ESWN has today a great post on the Foxconn case, but reaches far beyond that issue: it is about journalism and its future.
First, ESWN discovers he has been acting as an activist and a journalist, as he pleaded for the case of the two journalists who got sued by Foxconn and saw their assets frozen.
Clearly, at this point, I was not functioning as a traditional journalist with an objective eye. I was an undeclared lobbyist!Roland Soong of ESWN has been carefully trying to avoid such a step in the past, he wanted to stay away from controversy and strong opinions. I always considered him to be a journalist. He decided for his readers what they could read or not, although he tried to decorate that with a nice sauce of objectivity. But he was making journalistic choices and there is absolutely nothing against that, unless you actually deny you are doing it. So, I consider this as a great step forward for a weblogger who is providing a valuable service.

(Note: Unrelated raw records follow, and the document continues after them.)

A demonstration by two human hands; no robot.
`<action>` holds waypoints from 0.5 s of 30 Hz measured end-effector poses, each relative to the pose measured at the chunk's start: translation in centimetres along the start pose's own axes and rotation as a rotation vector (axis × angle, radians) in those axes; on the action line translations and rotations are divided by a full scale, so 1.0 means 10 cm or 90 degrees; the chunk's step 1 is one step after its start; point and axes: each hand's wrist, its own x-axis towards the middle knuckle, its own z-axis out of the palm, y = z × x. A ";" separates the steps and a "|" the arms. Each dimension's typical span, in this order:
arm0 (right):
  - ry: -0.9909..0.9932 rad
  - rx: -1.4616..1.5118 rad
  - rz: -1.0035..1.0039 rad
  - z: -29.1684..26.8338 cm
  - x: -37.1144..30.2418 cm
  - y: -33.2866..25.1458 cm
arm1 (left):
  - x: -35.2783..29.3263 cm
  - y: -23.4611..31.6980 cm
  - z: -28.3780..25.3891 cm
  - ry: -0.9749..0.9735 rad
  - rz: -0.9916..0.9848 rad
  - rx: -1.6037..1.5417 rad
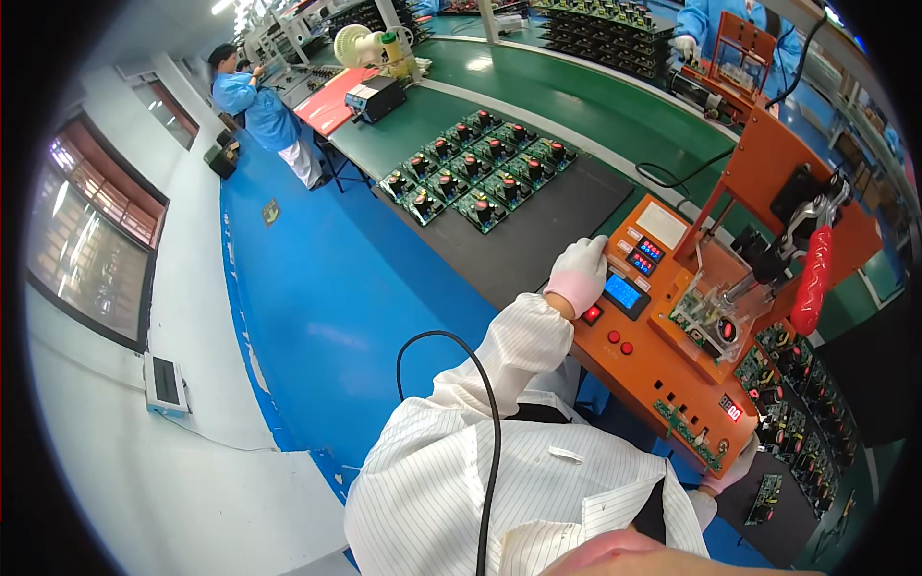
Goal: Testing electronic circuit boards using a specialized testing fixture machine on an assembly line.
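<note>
The left hand (576,275) lies against the tester's (645,379) left edge, seemingly steadying it, the mostly hidden right hand (738,470) meets its right end, whether either grips cannot be told, and rightward of the left hand a board (704,322) sits beneath the clamp (814,278), presumably kept put.

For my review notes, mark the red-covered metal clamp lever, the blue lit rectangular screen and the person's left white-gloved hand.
Red-covered metal clamp lever (813,279): head view, middle of its red grip.
Blue lit rectangular screen (624,292): head view, display centre.
Left white-gloved hand (578,270): head view, back of the hand.
</note>
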 end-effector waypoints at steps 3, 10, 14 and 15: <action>0.023 0.000 0.002 0.01 -0.04 -0.08 | 0.01 0.01 0.01 -0.001 0.000 -0.001; 0.028 -0.006 0.017 0.02 -0.02 -0.06 | 0.02 0.01 0.01 0.001 -0.004 -0.004; 0.027 -0.016 0.009 0.02 -0.02 -0.12 | 0.02 0.00 -0.01 -0.008 0.005 -0.001; 0.025 -0.018 0.007 0.02 -0.02 -0.13 | 0.02 0.00 -0.01 -0.004 0.002 -0.004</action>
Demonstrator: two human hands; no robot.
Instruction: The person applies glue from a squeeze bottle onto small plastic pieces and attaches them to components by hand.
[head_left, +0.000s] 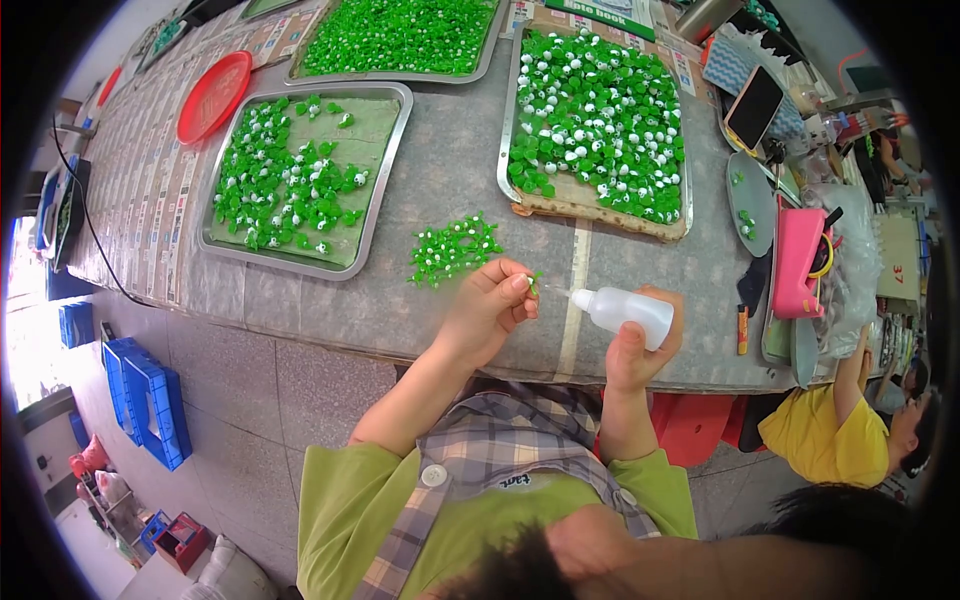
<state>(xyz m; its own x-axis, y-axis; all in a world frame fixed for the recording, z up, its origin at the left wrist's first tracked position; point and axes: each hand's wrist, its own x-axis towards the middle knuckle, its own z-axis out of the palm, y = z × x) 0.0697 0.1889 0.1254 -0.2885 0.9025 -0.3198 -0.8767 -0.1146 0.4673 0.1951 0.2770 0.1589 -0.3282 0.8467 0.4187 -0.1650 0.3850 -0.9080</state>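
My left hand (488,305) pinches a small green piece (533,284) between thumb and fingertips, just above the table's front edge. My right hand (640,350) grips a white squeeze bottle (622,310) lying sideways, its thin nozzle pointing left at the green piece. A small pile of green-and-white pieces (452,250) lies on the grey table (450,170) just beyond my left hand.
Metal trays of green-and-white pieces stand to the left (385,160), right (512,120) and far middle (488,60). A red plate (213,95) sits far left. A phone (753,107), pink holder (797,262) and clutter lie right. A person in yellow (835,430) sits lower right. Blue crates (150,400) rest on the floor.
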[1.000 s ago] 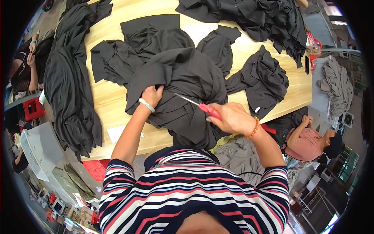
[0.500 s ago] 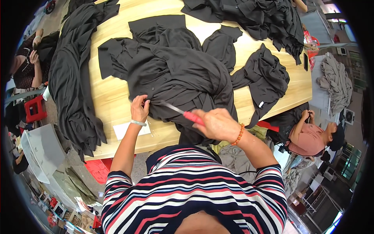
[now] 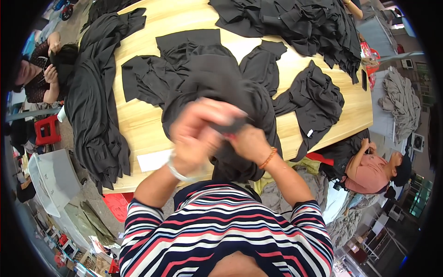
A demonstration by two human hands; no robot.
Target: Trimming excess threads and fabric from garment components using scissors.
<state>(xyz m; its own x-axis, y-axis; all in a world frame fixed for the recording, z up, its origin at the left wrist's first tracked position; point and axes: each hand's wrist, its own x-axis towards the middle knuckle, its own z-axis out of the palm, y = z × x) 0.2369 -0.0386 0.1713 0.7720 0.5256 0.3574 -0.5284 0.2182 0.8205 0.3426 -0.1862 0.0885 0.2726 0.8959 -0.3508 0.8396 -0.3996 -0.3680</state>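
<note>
A rumpled black cloth garment lies on the pale wooden table, partly under the bare left hand and right hand; blur hides whether either grip is closed. Loose folds are best kept off the small red object between them.

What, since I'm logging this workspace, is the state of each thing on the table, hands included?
Left hand, fingers bent, blurred; grip unclear
Right hand, fingers curled
Red tool, mostly hidden at the right hand
Middle dark garment, rumpled, partly behind the hands
Right dark garment, crumpled
Left dark cloth, bunched lengthwise
Far dark garments, heaped
White paper, lying flat
</note>
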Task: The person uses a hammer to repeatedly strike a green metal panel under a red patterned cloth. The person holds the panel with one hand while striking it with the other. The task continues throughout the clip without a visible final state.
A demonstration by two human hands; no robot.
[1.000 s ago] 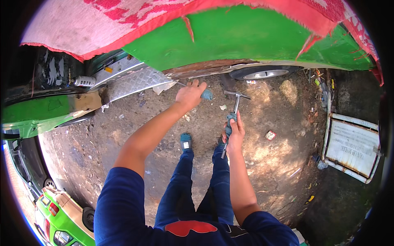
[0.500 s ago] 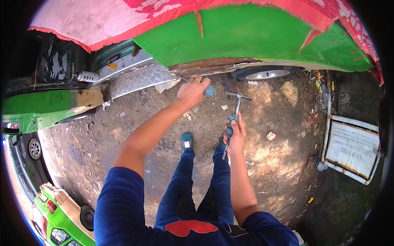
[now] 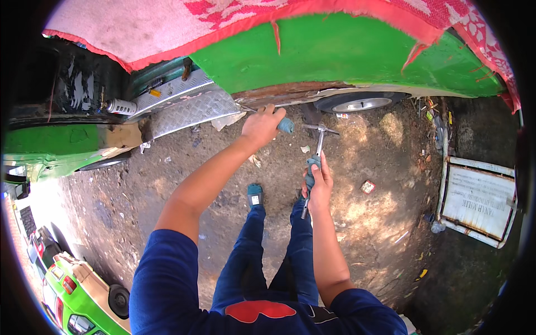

What makes his entry extra interesting is the debate he enters (although a real exchange should still take place) with Richard Spencer of the UK paper The Telegraph who defends himself in his blog for not paying attention to the case of the Foxconn journalists. He has a lot of decent arguments why his paper and most other Western media ignored the issue, while they went into the highest alert when other Chinese journalists to into legal problems, or worse.

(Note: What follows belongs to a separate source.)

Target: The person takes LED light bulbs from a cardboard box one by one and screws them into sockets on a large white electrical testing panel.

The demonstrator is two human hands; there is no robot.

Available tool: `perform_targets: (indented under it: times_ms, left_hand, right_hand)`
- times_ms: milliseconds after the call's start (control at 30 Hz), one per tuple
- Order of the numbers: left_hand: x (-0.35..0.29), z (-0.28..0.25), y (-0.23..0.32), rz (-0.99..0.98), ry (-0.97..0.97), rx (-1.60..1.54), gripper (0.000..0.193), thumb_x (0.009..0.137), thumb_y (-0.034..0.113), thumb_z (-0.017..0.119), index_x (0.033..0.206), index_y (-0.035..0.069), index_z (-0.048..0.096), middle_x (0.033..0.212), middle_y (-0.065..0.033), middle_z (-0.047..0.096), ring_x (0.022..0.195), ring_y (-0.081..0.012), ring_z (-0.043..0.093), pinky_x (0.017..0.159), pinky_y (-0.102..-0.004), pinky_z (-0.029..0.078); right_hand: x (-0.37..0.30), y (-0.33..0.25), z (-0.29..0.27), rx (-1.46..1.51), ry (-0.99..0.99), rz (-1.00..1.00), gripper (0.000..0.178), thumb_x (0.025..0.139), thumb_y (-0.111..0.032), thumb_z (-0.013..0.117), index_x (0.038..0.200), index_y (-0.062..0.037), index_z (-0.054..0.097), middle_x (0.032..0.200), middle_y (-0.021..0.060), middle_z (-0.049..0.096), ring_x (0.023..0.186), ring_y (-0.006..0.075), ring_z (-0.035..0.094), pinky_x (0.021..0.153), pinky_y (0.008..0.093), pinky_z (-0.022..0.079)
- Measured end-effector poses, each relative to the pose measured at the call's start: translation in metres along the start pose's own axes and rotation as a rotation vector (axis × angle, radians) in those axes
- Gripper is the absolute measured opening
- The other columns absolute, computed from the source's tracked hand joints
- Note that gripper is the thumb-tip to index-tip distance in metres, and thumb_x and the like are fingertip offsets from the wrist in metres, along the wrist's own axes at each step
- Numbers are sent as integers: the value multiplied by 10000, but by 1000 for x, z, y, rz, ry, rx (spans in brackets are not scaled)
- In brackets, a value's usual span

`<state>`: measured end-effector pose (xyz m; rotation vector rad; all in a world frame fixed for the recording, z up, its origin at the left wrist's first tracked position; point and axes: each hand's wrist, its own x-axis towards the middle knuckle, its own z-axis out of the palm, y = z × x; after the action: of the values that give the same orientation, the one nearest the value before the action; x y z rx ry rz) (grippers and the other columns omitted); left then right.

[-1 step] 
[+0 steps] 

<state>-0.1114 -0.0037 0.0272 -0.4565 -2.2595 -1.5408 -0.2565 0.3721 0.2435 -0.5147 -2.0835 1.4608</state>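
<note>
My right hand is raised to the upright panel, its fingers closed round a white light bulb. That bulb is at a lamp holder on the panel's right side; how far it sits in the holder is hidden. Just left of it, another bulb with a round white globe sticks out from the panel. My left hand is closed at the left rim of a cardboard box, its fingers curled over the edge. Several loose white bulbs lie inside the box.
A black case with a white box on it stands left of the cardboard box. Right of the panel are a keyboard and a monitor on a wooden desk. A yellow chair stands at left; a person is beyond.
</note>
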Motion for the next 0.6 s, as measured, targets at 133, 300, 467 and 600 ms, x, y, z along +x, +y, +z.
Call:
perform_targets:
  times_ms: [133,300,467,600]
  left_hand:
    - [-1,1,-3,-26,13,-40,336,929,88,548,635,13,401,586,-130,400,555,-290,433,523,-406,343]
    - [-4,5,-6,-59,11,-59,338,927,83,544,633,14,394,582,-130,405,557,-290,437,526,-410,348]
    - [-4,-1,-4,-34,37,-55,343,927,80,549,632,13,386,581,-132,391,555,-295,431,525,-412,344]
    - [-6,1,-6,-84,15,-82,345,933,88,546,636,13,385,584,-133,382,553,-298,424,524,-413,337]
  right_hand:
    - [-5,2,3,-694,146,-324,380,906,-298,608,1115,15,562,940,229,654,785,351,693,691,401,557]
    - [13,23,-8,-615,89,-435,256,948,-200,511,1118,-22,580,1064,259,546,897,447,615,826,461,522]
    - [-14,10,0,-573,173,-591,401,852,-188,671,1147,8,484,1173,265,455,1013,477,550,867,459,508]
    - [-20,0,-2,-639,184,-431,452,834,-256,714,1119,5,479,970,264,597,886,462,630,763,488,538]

If you were my editor, and I came up with a couple of journalists who had their bank accounts frozen in a preliminary hearing, what would you say? For the reader in Chipping Sodbury, I just don't think that makes the grade.Richards points here at a crucial challenge for the new online media. He has a clear picture in his mind when he writes a story: there is this auntie in Chipping Sodbury who has to appreciate the story. It might be an important story for China, for the media experts, but not for this auntie in Chipping Sodbury. With my background in traditional media I suffer from the same dilemma. I have been dealing with many different media, TV, radio, print and now the internet, but I do need to know for whom I'm writing the bloody story. Marketing people will call that target groups, but for me that often boils down to individual people I know personally. I need them as a reference point.
That person can vary, depending on the medium you are working for or the audience that is reading it. It can sometimes be my mother in the Netherlands, the academics on a China Internet mailing list or my business friends in Shanghai. Without such a reference point I'm lost. Sometimes I would call them in advance and discuss a story to find out what really makes sense to them.
Now, in theory the internet has destroyed much of the old barriers. Time, place and certainly the high costs of producing stories have been breaking down or are in the process of doing so. But does that mean I can work without those reference points? I do not think so.
The old question, for whom am I doing this, is still relevant, even though I have in theory a global audience I can reach every moment of the day. I see a tendency among many global internet projects of just ignoring that paramount question: for whom am I doing it? As a journalist the moral indignation Roland Soong showed at ESWN is important for making your initial choices, but that can only be a starting point. The next question is: where is my audience?
Now, obvious, sometimes that problem is solved by itself. Some online services work so well, they generate automatically an audience although the producers have never asked themselves why and how they are setting up their service. Call me old-fashioned, but I still need my mother in Maasbree, Mark Schaub in Shanghai or Randy Kluver in Singapore as a reference point. For the time being I want to cherish this little handicap.